In the large yard of the abandoned and pillaged farm, where the men had been billeted they were hurrying to fasten the last buckles and take their places in the ranks. I quickly swallowed my portion of insipid lukewarm coffee, brought me by my orderly; then I went to get my orders from the Captain, who was lodged in the market-square. No word had yet been received from the Colonel, who was quartered at the farm of Vadiville, two kilometres off. Patience! We had been used to these long waits since the army had been pulled up before the formidable line of trenches which the Germans had dug north of Reims. They were certainly most disheartening; but it could not be helped, and it was of no use to complain. I turned and went slowly up the steep footpath that led to my billet.
Pevy is a poor little village, clinging to the last slopes of a line of heights that runs parallel to the road from Reims to Paris. Its houses are huddled together, and seem to be grouped at the foot of the ridges for protection from the north wind. The few alleys which intersect the village climb steeply up the side of the hill. We were obliged to tramp about in the sticky mud of the main road waiting for our orders.
Passing the church, it occurred to me to go and look inside. Since the war had begun we had hardly had any opportunity of going into the village churches we had passed. Some of them were closed because the parish priests had left for the army, or because the village had been abandoned to the enemy. Others had served as marks for the artillery, and now stood in the middle of the villages, ruins loftier and more pitiable than the rest.
The church of Pevy seemed to be clinging to the side of the hill, and was approached by a narrow stairway of greyish stone, climbing up between moss-grown walls. I first passed through the modest little churchyard, with its humble tombs half hidden in the grass, and read some of the simple inscriptions:
“Here lies ... Here lies ... Pray for him....”
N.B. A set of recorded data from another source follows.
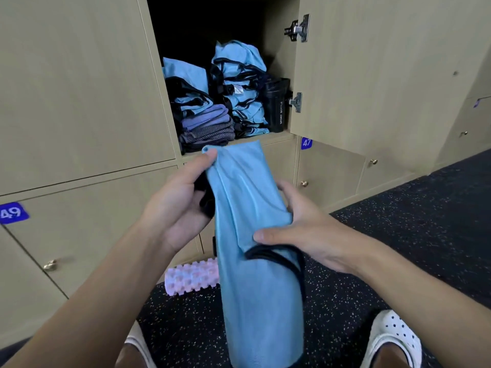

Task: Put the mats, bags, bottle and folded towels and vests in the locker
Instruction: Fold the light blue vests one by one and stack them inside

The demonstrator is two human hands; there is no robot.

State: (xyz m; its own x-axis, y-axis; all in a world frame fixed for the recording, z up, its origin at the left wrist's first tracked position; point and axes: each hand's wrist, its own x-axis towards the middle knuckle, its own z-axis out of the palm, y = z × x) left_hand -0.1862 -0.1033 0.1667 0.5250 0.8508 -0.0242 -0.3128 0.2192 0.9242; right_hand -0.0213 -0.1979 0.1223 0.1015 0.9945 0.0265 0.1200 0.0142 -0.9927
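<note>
Vest (247, 208), light blue with black trim, hangs lengthwise in front of the open locker (279, 75), held between both hands. Its top edge reaches level with the locker's bottom shelf edge, and its lower end drops between the person's feet. The left hand (180, 197) grips the upper left side, thumb pressed on the top corner and fingers curled around black trim behind the cloth. The right hand (300, 224) clasps the right side lower down, thumb lying across the front just above a loop of black trim, fingers wrapped behind.

Inside the locker, a tall stack of folded blue vests (240, 88) stands at centre right. Left of it sits a second pile of blue and black vests (187, 86) on top of folded towels (210, 126) in purple and grey. A black bottle (276, 107) stands upright at the far right, just beside the tall stack and close to the lower hinge (296, 102). The door (372, 75) is swung open to the right.

Below, closed lockers carry blue number tags, 47 (306, 142) and 49 (12, 213). A pink ridged roller (190, 277) lies on the dark speckled floor (411, 221) against the lockers, partly hidden behind the vest. A white shoe (396, 338) shows at lower right.
</note>
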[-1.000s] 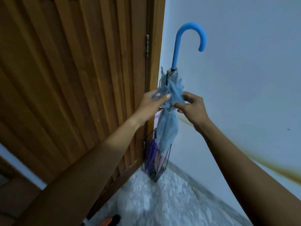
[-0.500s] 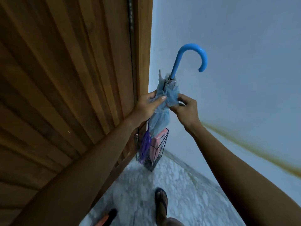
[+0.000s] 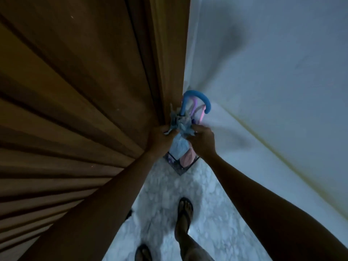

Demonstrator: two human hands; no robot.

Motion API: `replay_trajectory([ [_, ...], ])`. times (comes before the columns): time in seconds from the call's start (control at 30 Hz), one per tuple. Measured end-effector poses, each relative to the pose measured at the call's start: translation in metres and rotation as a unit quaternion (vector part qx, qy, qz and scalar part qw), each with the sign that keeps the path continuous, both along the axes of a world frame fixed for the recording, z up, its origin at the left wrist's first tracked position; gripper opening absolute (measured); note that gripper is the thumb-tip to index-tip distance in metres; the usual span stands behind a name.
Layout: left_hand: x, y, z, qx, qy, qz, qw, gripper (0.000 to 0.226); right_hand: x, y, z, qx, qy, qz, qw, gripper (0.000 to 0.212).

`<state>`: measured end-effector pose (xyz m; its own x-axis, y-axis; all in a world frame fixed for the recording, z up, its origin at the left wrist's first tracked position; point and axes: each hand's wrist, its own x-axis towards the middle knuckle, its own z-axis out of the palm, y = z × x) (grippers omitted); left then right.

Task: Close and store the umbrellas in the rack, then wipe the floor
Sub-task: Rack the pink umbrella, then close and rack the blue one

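Note:
A folded light-blue umbrella with a curved blue handle stands upright in a black wire rack in the corner between door and wall. My left hand and my right hand both grip its bunched fabric just below the handle. A pink umbrella and a purple one also sit in the rack, their pink and lilac handles showing behind the blue handle. The rack's base rests on the floor.
A ribbed wooden door fills the left side. A pale wall with a yellowish streak runs along the right. The speckled marble floor lies below, with my sandalled feet on it.
The blue umbrella has gone down deeper into the rack with both hands still on it. The view has tilted downward, so my feet and more floor show.

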<state>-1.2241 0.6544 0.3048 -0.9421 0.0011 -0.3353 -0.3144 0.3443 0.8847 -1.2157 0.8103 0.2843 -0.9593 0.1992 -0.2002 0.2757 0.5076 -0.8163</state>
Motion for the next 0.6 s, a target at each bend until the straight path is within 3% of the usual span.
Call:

The narrow pathway leading to the porch was almost hidden in the turf, and as I walked up it my boots brushed the drops from the grass. The damp seemed to be getting into my bones, for it was still drizzling—a fine persistent drizzle. Behind me the village was in mist; the roofs and the maze of chimney tops were hardly distinguishable.
Passing through a low, dark porch, I opened the heavy door studded with iron nails, and entered the church, and at once experienced a feeling of relaxation, of comfort and repose. How touching the little sanctuary of Pevy seemed to me in its humble simplicity!
Imagine a kind of hall with bare walls, the vault supported by two rows of thick pillars. The narrow Gothic windows hardly allowed the grey light to enter. There were no horrible cheap modern stained windows, but a multitude of small white rectangular leaded panes. All this was simple and worn; but to me it seemed to breathe a noble and touching poetry. And what charmed me above all was that the pale light did not reveal walls covered with the horrible colour-wash we are accustomed to see in most of our village churches.